* To do
Would you return exactly the lines below from the line with "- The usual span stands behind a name" through the line with "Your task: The", both included, and nothing else, leaving out the pictures?

* Data shown

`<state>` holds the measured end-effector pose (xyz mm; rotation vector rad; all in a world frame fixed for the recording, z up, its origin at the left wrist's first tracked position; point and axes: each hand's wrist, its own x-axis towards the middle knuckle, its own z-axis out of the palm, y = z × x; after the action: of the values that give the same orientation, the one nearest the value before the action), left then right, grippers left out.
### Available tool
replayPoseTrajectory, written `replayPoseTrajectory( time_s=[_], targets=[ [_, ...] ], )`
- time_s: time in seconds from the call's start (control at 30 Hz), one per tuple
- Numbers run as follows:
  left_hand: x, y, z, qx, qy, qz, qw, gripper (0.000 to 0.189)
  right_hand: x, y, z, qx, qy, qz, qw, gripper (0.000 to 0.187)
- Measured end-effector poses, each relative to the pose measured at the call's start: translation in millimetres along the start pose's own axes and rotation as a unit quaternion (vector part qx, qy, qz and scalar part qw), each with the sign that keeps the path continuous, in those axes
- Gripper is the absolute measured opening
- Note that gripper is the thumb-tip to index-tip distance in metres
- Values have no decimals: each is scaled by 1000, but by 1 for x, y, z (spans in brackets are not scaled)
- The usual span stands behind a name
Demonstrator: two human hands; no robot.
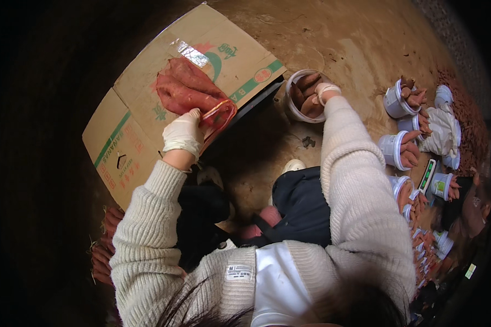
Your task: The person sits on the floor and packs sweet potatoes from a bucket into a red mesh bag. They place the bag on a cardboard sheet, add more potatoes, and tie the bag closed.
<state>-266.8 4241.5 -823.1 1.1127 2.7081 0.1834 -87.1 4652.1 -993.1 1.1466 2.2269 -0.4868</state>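
Observation:
My left hand (184, 131), in a pale glove, grips the mouth of a red mesh bag (188, 88). The bag's body lies flattened on a cardboard banana box (141, 81), with its opening towards me and an orange drawstring along the rim. My right hand (326, 90), also gloved, reaches over the right rim of a white plastic bucket (289, 107). Inside the bucket lie several sweet potatoes (307, 83). The fingers are at the sweet potatoes, partly hidden, and whether they grasp one I cannot tell.
Several white buckets of sweet potatoes (409, 151) stand at the right, beside a green-and-white device (427, 175) and crumpled pale plastic (433, 128). More sweet potatoes (102, 257) lie at lower left. At far right a blurred person's hand (485, 210) shows. The floor (270, 36) is brown.

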Motion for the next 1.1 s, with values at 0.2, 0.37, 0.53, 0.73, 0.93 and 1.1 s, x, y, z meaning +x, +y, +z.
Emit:
replayPoseTrajectory(
  time_s=[0.2,0.37,0.53,0.73,0.93,1.1],
  targets=[
    [2,-13,-1,-243,-49,-20,969,18,-23,64,-61,126,39,-47,990,32],
    [-9,-2,-18,-343,-115,-28,932,23,-72,89,-110,593,-222,-48,773,18],
    [-19,-7,-8,-490,-124,-37,862,24,-165,25,-108,498,20,-173,849,7],
    [-28,17,-14,-704,-125,-39,698,12,-273,-40,-56,587,-23,-117,801,23],
    [-23,41,2,-734,19,-30,678,12,-274,-113,5,630,-82,-68,769,30],
    [-13,67,-1,-683,85,-19,725,17,-279,-143,40,741,-152,-27,654,26]
  ],
)
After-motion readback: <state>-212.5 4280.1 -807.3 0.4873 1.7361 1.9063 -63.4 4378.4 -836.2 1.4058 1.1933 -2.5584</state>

* Task answer
- The usual span stands behind a name
Demonstrator: two human hands; no robot.
Your task: The person sits on the floor and packs sweet potatoes from a bucket into a red mesh bag. They place the bag on a cardboard sheet, add more potatoes, and tie the bag closed.

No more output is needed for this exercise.